En esas circunstancias los grandes o pequeños escándalos han ocupado un lugar central, algunos montados en torno a las declaraciones públicas de campaña. Hasta editoriales de apariencia reflexiva en los grandes diarios han dedicado espacio, por ejemplo, a las manifestaciones de la candidata Victoria Tolosa Paz acerca de la afinidad entre la actividad sexual y el peronismo. Asuntos de mayor calado, como el del incumplimiento presidencial de las restricciones que el mismo primer mandatario impuso, son tratados con superficialidad. Aparecen mezclados con las declaraciones desafortunadas de algunos candidatxs, puestas casi al mismo nivel.
Las opiniones en torno a la catastrófica situación social ocupan un segundo o tercer plano, y a veces ninguno. Causa perplejidad que las dramáticas cifras de pobreza y demás funestos indicadores sociales no ocupen el centro de la escena en cada minuto de la campaña.

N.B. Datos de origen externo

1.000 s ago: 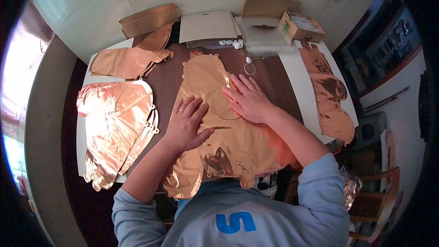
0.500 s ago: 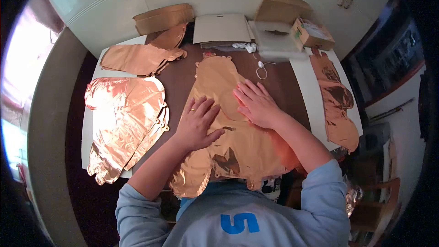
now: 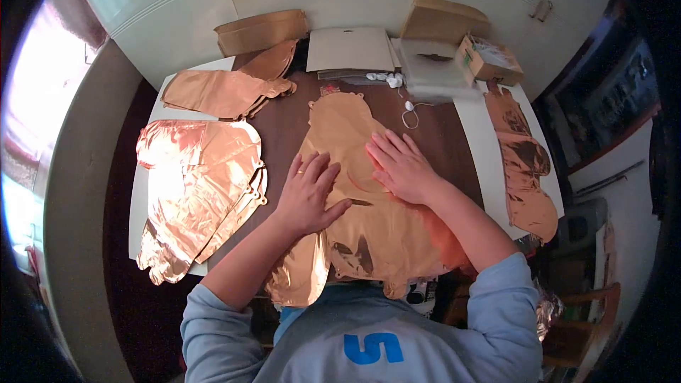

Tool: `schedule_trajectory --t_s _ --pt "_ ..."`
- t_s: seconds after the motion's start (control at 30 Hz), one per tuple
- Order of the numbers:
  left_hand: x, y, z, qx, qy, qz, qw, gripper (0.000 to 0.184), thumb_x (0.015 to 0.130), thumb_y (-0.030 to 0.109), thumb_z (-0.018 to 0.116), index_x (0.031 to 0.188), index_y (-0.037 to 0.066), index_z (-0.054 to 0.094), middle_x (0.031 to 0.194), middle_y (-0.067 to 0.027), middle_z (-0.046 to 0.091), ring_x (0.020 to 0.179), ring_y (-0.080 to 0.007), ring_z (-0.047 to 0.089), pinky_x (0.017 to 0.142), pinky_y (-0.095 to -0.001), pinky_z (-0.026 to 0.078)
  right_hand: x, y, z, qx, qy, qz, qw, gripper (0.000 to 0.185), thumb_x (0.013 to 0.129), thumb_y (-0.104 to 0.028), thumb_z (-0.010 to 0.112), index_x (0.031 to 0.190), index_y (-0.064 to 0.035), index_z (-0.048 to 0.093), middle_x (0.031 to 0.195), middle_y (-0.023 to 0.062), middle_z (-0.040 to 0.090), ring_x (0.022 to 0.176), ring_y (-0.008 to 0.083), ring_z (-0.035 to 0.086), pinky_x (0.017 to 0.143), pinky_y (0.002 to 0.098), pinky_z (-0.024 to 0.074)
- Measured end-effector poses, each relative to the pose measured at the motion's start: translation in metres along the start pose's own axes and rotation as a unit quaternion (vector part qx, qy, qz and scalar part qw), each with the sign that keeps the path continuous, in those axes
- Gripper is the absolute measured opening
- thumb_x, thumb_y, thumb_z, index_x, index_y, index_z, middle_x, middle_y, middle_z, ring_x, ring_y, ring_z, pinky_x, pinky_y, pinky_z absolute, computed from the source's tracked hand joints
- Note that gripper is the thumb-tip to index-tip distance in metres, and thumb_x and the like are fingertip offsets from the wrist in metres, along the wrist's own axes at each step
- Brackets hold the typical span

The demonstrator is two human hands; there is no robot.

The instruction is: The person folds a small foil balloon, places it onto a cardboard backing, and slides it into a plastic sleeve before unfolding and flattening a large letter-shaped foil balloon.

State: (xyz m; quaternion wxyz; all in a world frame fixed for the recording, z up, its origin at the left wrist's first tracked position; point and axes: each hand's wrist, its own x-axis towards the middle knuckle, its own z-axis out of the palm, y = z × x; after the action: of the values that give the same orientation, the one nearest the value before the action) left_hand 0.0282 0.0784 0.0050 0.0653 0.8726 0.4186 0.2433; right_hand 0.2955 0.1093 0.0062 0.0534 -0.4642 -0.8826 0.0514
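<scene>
A flat, uninflated copper-coloured foil balloon (image 3: 340, 124) lies in front of me on the brown table, with small tabs along its edge and its near end reaching past the table's front edge. My left hand (image 3: 308, 195) rests palm down on its left side, fingers apart, a ring on one finger. On the right side, my right hand (image 3: 402, 165) lies flat with its fingers stretched out. Neither hand grips anything. Reddish see-through material (image 3: 443, 241) shows beneath my right forearm.
More foil balloons (image 3: 206, 184) are stacked at the left, with a folded pile (image 3: 209, 92) behind them. Another long foil piece (image 3: 521, 163) lies along the right edge. At the back stand a flat grey-white box (image 3: 347, 50), a cardboard box (image 3: 489, 60) and a white string (image 3: 409, 115).
The view has shifted slightly, so the table appears a little further right and lower. Both hands stay flat on the balloon in almost the same place.
</scene>
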Motion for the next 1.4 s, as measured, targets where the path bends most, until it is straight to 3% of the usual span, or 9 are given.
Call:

Se prefiere prodigar sonrisas insustanciales, hablar de la composición de la familia del postulante, inaugurar obras públicas que no siempre aparejan beneficios tangibles. La exaltación de los méritos de la “iniciativa privada” y de los beneficios para el conjunto social de que los empresarios ganen más dinero, también ocupan su lugar. La proclamada vocación “nacional y popular” coexiste con la apología del capitalismo.

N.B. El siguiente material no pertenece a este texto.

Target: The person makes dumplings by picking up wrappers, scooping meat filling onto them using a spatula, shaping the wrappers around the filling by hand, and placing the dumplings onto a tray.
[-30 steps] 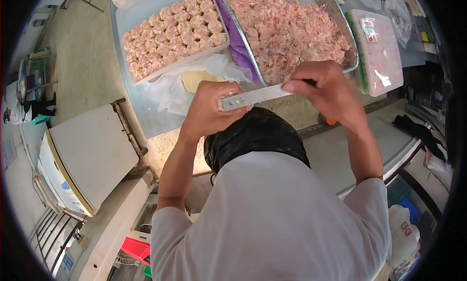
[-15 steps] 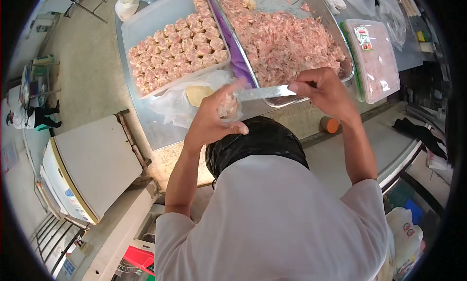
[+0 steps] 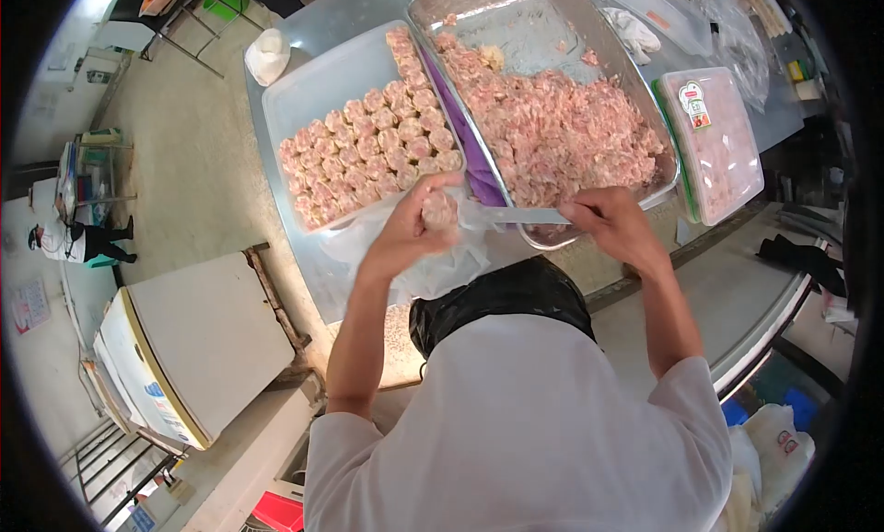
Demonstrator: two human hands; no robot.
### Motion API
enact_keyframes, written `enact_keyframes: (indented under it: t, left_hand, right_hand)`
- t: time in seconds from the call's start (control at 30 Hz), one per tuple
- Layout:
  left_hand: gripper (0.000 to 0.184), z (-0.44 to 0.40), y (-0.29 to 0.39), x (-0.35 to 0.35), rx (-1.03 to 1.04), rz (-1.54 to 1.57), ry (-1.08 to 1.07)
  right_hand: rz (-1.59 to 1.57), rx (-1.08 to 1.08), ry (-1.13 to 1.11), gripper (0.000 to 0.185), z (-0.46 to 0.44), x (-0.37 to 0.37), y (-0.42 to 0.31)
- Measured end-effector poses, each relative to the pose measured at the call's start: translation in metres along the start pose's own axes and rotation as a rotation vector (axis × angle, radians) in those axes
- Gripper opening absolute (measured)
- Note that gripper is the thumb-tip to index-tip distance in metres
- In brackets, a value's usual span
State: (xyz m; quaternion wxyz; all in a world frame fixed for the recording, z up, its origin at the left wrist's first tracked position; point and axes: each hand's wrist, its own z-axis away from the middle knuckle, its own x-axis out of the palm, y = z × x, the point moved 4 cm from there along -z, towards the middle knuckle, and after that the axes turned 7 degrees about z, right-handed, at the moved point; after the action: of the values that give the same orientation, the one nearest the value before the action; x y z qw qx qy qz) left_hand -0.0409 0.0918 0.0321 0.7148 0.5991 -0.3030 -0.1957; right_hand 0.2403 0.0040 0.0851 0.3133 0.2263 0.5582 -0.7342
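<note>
My left hand [image 3: 405,233] is curled round a small meat dumpling [image 3: 440,211], its top showing between thumb and fingers. In my right hand [image 3: 615,221] is the end of a flat metal spatula [image 3: 525,216], whose blade points left toward the dumpling. Beyond my right hand lies a deep metal tray [image 3: 670,154] with a mound of minced meat [image 3: 571,131]. Rows of finished dumplings [image 3: 373,150] fill much of a white plastic tray [image 3: 285,92] beyond my left hand. White plastic sheeting [image 3: 419,269] lies under my left hand.
A purple cloth [image 3: 481,168] runs between the trays. To the right stands a lidded plastic box [image 3: 714,140]. A white bag [image 3: 268,58] sits at the table's left corner, a white cloth [image 3: 633,35] at the back. A person [image 3: 83,242] is far left.
My left hand has closed round the dumpling after its fingers were apart. The spatula's blade has drawn slightly away from it. The view has shifted, showing more of the trays' far ends.
</note>
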Motion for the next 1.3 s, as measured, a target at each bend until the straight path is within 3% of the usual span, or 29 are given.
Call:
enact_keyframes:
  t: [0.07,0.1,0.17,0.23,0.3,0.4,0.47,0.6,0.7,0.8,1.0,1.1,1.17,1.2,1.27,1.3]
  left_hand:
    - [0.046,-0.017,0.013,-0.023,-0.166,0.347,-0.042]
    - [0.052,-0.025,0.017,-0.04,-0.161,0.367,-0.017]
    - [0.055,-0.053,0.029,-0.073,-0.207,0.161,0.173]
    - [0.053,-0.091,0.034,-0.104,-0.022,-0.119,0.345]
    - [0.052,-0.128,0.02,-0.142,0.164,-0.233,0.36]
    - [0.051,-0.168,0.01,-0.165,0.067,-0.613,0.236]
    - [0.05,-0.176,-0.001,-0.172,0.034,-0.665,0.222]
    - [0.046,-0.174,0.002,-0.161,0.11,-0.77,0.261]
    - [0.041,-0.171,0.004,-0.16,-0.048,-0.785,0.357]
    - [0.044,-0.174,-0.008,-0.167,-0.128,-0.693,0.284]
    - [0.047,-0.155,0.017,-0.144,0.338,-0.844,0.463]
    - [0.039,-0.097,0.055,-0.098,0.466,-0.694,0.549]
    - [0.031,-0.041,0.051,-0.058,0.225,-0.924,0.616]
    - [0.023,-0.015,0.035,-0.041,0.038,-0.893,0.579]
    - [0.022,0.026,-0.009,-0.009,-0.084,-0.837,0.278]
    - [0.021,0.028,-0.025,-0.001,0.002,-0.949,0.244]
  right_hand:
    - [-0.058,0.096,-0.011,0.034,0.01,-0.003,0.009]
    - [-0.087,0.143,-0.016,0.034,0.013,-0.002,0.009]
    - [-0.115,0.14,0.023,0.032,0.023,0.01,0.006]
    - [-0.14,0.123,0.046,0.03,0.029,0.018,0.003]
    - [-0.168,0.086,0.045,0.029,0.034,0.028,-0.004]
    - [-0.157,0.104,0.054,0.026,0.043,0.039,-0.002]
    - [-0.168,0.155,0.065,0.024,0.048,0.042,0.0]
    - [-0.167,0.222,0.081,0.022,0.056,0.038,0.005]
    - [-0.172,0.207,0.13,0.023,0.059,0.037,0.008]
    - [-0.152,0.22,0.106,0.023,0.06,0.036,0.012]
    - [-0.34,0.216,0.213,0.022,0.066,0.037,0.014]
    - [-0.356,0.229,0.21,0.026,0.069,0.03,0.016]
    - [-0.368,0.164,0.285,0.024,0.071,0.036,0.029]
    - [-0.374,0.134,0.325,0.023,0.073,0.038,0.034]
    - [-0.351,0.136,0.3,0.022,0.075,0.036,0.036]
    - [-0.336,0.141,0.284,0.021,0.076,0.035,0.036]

La democracia representativa aparece en este cuadro como un sistema vaciado de contenido. Una situación que abre el campo para una “antipolítica” inconducente, que suele culpar de modo genérico a “los políticos” de todos los males que sufre el país. Y pierde de vista, a veces con toda intención, los intereses económicos y mediáticos que manejan los hilos detrás del frágil tinglado institucional.
La furia reaccionaria impulsada por candidatos como Javier Milei nos da muestras de una mirada de apariencia disruptiva que en realidad pretende destruir cualquier obstáculo en el camino al incremento de las condiciones de explotación y sometimiento. La “antipolítica” de derecha puede resultar un “gran negocio” para el gran capital local e internacional, eximido así de responsabilidades respecto al impulso destructivo que despliega día a día y legitimado en un camino de “reformas” que sólo puede empeorar la suerte de la mayoría de la población
Frente a una votación cuyos resultados aparecen difíciles de predecir, parece recobrar vigencia una consigna que tuvo resonancia con motivo de la crisis de comienzos de siglo: “Gane quien gane, pierde el pueblo.”

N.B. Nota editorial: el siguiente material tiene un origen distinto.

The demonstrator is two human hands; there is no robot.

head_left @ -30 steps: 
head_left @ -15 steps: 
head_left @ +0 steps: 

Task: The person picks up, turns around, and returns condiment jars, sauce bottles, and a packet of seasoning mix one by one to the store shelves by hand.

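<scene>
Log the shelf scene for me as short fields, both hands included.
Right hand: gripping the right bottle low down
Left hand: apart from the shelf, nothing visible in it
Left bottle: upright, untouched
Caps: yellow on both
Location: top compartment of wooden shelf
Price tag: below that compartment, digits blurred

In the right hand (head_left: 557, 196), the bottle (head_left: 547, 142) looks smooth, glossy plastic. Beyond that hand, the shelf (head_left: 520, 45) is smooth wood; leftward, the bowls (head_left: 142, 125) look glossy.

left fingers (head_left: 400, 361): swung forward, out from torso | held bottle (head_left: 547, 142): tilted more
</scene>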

Lo que se desprende de allí es el interrogante acerca de qué hacer a partir de esa dolorosa constatación. El desafío es que lo yermo de la arena política no derive sólo en desaliento y pesimismo.
Se necesita que la militancia consecuente y los sectores más politizados asuman la vigorosa denuncia de los males que aquejan a la sociedad. Y con ella la de la taimada indiferencia frente a los mismos de las distintas opciones político-electorales. Lo que requiere completarse con una crítica circunstanciada de las crecientes limitaciones de los mecanismos parlamentarios, que disminuyen cada día el componente de soberanía popular que las instituciones vigentes permiten.
La pregunta es cómo hacer converger esas posiciones en una agenda por la positiva y en un nivel de movilización que parta desde el justificado descontento hacia un programa de acción. Darle una respuesta ajustada es quizás el mayor desafío de la hora. Y el requisito para la configuración de una verdadera alternativa.